Als we een begin willen maken met het reduceren van de impact van spam, moeten we een aantal dingen doen.
Allereerst moeten we het responspercentage op spam-advertenties nog lager maken dan nu al het geval is. We zouden campagnes moeten beginnen om de volgende boodschap te verspreiden: "Koop nooit iets dat aangeprezen wordt via spam-advertenties."
Verder moeten de kosten van het versturen van spam worden verhoogd. Spammers gebruiken gewoonlijk ‘open relays’ en ‘open proxies’ om hun spam af te leveren (zie kader). Op deze manier hoeven ze niet te betalen voor de bandbreedte en opslagcapaciteit die hun spam opslokt.
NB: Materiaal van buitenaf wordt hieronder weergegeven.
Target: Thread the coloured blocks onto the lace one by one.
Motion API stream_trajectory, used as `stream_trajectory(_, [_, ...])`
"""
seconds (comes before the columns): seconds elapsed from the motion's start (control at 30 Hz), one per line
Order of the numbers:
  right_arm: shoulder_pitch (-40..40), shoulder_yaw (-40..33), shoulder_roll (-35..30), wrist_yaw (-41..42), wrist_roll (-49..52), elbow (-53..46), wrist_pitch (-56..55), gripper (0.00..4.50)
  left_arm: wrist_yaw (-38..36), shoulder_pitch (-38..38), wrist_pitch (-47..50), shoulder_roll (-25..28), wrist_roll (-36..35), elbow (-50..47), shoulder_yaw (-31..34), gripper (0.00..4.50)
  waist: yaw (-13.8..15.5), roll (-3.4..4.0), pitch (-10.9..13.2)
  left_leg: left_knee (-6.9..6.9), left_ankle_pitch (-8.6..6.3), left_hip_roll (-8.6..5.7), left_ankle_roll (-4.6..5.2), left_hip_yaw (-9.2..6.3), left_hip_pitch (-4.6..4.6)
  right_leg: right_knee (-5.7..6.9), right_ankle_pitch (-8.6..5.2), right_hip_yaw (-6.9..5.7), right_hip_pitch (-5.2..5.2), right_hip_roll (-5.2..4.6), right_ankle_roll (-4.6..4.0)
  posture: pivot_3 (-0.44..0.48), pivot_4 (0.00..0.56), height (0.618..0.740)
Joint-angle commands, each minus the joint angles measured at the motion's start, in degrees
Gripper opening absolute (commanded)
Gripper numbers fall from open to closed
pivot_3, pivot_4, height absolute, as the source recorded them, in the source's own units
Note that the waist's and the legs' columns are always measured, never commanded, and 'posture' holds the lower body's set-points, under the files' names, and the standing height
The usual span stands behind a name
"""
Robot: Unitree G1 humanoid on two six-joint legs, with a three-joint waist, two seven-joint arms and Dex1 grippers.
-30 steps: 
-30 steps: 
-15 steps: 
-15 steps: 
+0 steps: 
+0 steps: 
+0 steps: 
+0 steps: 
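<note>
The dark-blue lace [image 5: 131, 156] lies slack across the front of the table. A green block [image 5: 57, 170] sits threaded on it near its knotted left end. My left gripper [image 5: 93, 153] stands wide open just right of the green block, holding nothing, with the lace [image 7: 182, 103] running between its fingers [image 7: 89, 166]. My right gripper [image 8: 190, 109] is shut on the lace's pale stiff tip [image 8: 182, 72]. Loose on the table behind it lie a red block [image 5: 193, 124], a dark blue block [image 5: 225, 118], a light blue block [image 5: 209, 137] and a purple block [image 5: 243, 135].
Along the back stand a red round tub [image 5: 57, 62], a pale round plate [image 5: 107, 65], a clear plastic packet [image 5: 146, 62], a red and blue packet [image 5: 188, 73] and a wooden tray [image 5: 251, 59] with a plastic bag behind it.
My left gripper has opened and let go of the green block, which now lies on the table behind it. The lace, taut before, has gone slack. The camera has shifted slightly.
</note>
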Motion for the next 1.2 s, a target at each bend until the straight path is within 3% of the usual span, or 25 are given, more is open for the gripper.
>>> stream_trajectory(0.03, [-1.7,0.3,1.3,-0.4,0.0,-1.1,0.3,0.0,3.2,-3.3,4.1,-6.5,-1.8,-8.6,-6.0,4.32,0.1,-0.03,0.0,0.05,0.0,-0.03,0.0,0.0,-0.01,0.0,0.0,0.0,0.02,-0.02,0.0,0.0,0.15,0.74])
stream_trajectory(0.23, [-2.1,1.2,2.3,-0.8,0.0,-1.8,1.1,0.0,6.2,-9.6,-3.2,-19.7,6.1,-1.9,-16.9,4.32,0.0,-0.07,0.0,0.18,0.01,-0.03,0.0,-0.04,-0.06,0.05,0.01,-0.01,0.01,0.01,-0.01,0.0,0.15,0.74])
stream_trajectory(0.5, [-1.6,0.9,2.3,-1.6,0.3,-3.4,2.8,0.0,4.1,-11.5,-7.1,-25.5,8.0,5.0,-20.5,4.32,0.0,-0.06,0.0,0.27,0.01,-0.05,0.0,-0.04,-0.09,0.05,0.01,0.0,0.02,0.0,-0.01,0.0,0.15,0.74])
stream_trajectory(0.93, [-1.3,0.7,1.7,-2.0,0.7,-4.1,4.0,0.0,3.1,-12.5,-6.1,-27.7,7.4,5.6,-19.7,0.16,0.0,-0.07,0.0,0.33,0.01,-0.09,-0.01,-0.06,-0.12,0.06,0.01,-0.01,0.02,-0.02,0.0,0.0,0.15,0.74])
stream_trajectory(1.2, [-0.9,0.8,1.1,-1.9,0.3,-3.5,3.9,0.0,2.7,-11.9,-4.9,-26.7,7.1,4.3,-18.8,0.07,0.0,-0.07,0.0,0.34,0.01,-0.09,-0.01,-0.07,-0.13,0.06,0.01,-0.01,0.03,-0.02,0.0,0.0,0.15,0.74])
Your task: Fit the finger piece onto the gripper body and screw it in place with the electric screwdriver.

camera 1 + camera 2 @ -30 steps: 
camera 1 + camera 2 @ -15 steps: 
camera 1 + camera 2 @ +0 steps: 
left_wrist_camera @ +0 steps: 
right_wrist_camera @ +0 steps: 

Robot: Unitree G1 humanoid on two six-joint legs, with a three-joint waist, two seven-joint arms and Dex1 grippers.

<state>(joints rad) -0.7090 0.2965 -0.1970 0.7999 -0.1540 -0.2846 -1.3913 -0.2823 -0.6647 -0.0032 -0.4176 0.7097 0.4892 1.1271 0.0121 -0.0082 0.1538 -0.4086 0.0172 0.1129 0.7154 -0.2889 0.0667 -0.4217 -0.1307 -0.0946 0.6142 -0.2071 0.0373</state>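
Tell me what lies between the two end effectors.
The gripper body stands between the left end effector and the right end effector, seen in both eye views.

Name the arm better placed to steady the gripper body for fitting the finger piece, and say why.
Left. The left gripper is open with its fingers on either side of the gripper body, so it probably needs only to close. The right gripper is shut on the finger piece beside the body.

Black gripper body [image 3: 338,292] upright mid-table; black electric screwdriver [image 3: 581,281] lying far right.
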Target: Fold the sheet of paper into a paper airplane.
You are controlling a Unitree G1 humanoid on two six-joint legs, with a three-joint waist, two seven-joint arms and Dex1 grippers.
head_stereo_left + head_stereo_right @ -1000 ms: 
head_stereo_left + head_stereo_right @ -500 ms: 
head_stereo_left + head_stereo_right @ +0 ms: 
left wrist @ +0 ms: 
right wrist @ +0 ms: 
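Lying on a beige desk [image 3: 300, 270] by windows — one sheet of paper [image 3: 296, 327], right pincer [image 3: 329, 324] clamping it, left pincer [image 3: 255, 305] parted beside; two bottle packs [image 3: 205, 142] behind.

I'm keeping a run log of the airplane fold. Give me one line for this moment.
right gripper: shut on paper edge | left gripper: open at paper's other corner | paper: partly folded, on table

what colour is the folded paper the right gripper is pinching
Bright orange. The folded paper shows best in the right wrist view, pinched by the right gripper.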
We zouden campagnes moeten starten om het bewustzijn van systeembeheerders te vergroten (in het bedrijfsleven, maar ook particulieren met een breedbandaansluiting) van de schade die zij kunnen aanrichten aan andere onschuldige partijen door hun open systemen niet te sluiten. We zouden alle mail-servers zo moeten configureren dat ze geen e-mail accepteren van ‘open relays’ en ‘open proxies’. Dat zal de spammer dwingen zijn eigen systeem op te zetten en zijn eigen bandbreedte en verbindingen in te kopen. Daarmee worden de kosten van de spammer opgejaagd en krijgen we de beschikking over ip-adressen waarvan we in het vervolg e-mail kunnen weigeren aan te pakken.
Daarnaast moeten we de kans verkleinen op het ontvangen van spam. We zouden geen enkele e-mail meer moeten accepteren van isp’s (of landen) die spammers tolereren. Ik realiseer me dat dit een controversieel voorstel is. De onschuldigen (de klanten-te-goeder-trouw van een spam-vriendelijke isp of een dito land) zullen te lijden krijgen (omdat hun e-mail niet langer geaccepteerd wordt door andere sites) van hun keus voor een ‘foute’ isp. Door echter druk uit te oefenen op de isp’s (‘als je toestaat dat spammers jouw systemen gebruiken, zul je de inkomsten kwijtraken van je andere klanten’) kunnen we de spammers geleidelijk uitknijpen.
Meer begrip
In de praktijk betekent dat, dat mensen die mailservers beheren zullen moeten begrijpen hoe e-mail werkt; wat je kunt doen en wat niet, en hoe je kunt verzekeren dat je systeem niet gebruikt wordt als ‘open relay’ of ‘open proxy’.
Ook moeten zij weten hoe je systeem zo geconfigureerd kan worden dat het geen e-mail accepteert van ‘open relays’ en ‘open proxies’, en moeten ze wellicht zelfs geen e-mail accepteren van bepaalde isp’s en landen.
Spam zal ongetwijfeld doorgaan, maar tezamen kunnen beheerders en wetgevers beginnen het tij te keren. Als ze maar weten wat ze kunnen doen en wat niet.
Ik zou willen afsluiten met een citaat van Wietse Venema, de auteur van onder meer ‘TCP wrappers’, ‘Satan’ en de veilige mail server ‘Postfix’: Junk mail is war. Rfc’s do not apply.